Kaiso:KBS and Kaiso:MeECad base-specific interactions. (A) Summary of major groove interactions. Recognition of MeECad is mediated by major groove interactions with only the four 5mC:G base pairs; additional minor groove hydrogen bonds extend the binding site to A27. The contact surface for KBS is larger because of the bending of the DNA around the core recognition sequence. The dashed box highlights the core contact site in the two DNA sequences. Residues are colored red, green, blue, and purple to denote their location in ZF1, ZF2, ZF3, and the C-terminal extension, respectively. Residues in the C-terminal extension (purple) make minor groove contacts. Black arrows denote hydrophobic interactions, pink arrows indicated classical hydrogen bonds, and dashed blue arrows indicate water-mediated hydrogen bonds. A complete summary of all DNA base and backbone contacts is shown in Fig.

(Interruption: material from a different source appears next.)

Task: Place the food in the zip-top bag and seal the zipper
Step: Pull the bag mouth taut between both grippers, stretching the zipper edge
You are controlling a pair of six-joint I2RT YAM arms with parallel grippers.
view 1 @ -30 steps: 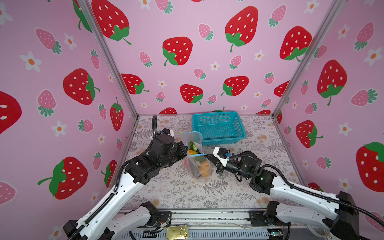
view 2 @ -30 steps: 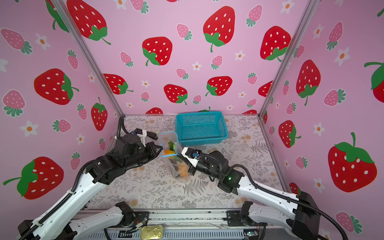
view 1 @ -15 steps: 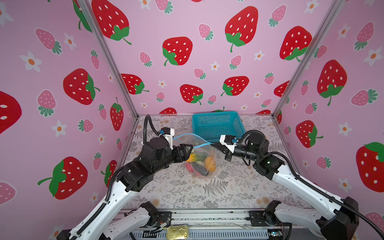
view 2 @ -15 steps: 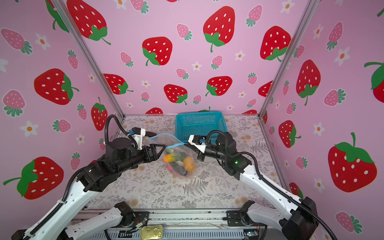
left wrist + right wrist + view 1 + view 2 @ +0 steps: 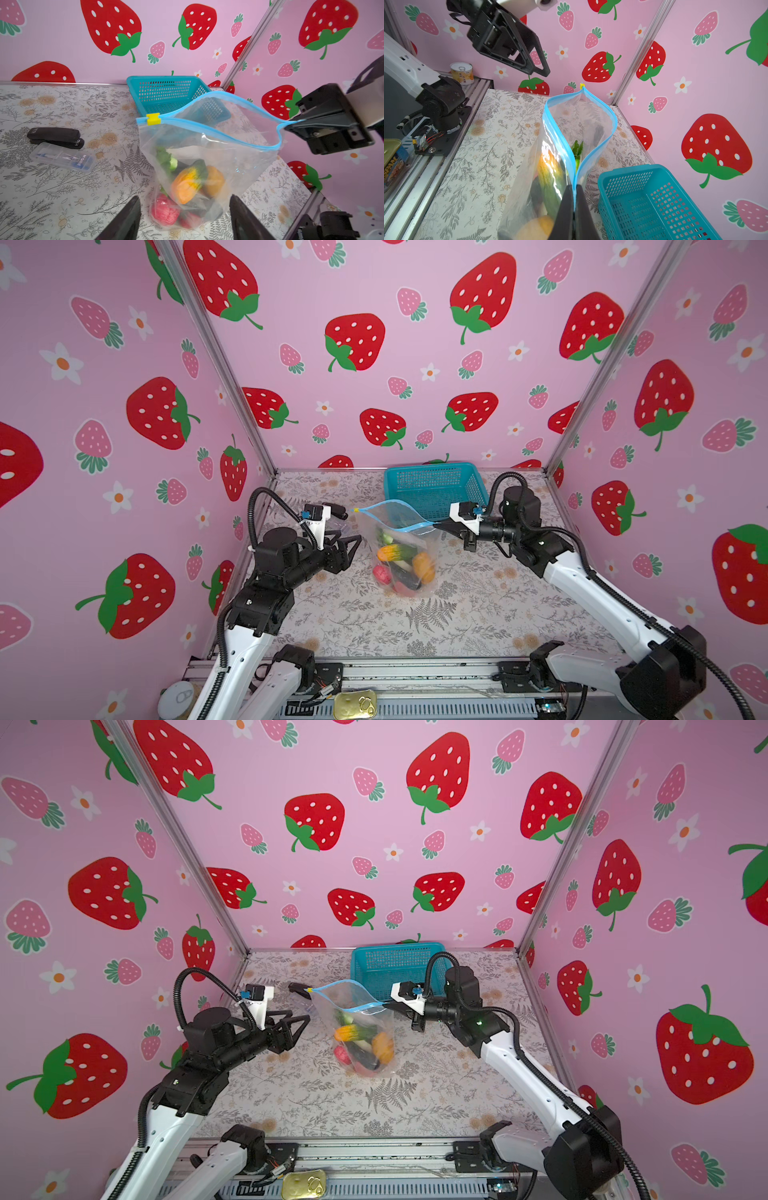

S2 and Table S3. (B) Cys-505 and Thr-507 form a hydrophobic pocket that accommodates the methyl groups (orange spheres) of 5mC10 and 5mC28. The 5-methylcytosines are highlighted in orange. (C) Base-specific interactions of Thr-507 in the KBS complex. The red lines show water-mediated hydrogen bonds to the N4-amino of C11. The water is shown as a cyan sphere. (D) Hydrogen-bonding interactions involving Glu-535 in the core mCpG- (gray) and KBS- (orange) binding sites. (E) Hydrogen-bonding interactions involving Arg-511 in the core mCpG- (gray) and KBS- (orange) binding sites. The Kaiso color scheme is as in Fig. 1C. This figure was prepared using PyMol.